> [YOUR OBJECTIVE] Transcribe, without alteration, only the lines from the one containing "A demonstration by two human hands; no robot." through the last line of the material, both ends included.

+ + + + + + +

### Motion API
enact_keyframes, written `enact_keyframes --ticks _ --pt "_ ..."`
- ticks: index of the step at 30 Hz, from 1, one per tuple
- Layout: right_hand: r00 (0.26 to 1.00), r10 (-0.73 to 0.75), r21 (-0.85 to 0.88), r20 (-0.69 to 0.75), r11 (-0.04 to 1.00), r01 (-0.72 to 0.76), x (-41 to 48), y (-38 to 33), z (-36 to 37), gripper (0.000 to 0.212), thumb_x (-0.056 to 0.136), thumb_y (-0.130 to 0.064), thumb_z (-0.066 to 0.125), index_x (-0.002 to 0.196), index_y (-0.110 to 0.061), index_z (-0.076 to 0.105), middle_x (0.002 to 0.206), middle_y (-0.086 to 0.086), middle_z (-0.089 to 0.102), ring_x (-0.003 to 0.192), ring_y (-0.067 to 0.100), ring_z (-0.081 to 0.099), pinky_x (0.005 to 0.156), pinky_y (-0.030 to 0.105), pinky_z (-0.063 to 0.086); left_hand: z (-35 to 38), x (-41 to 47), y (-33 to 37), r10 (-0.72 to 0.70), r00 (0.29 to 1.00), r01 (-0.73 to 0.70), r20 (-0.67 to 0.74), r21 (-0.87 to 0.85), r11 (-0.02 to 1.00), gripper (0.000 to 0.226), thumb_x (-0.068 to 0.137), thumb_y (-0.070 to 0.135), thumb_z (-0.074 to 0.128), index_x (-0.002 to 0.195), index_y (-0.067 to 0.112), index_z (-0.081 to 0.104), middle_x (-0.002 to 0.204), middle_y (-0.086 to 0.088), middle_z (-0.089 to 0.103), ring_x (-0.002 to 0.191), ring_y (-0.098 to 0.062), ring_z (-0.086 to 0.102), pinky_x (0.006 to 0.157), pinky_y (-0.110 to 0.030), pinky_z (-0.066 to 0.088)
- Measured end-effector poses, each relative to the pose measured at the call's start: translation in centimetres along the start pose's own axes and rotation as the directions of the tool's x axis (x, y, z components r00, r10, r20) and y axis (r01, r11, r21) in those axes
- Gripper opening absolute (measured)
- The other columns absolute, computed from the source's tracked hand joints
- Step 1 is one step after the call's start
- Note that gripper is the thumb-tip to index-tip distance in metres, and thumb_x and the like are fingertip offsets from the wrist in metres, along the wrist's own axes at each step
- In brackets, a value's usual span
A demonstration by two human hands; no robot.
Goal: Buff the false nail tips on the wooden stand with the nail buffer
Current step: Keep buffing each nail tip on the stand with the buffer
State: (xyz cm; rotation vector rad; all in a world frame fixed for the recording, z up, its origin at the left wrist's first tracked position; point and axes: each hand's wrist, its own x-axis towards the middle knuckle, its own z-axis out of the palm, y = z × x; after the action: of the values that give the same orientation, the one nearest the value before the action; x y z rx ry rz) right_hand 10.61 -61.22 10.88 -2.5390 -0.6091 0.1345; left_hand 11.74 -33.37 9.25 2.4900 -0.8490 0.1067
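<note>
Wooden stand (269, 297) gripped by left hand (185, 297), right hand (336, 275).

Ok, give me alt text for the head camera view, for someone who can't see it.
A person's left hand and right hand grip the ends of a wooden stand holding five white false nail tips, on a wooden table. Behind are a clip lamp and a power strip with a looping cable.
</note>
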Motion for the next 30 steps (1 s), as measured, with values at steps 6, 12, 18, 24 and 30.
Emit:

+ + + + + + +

> [PROBLEM SOLUTION]
A demonstration by two human hands; no robot.
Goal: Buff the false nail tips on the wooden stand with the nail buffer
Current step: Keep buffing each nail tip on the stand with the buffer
State: (xyz cm; rotation vector rad; all in a world frame fixed for the recording, z up, its origin at the left wrist's first tracked position; point and axes: each hand's wrist, its own x-axis towards the middle knuckle, its own z-axis out of the palm, y = z × x; after the action: of the values that give the same orientation, the one nearest the value before the action; x y z rx ry rz) right_hand 10.61 -61.22 10.88 -2.5390 -0.6091 0.1345; left_hand 11.74 -33.37 9.25 2.4900 -0.8490 0.1067
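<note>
Wooden stand (269, 297) gripped by left hand (185, 297), right hand (336, 275).

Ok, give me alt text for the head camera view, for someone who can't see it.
A person's left hand and right hand grip the ends of a wooden stand holding five white false nail tips, on a wooden table. Behind are a clip lamp and a power strip with a looping cable.
</note>
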Motion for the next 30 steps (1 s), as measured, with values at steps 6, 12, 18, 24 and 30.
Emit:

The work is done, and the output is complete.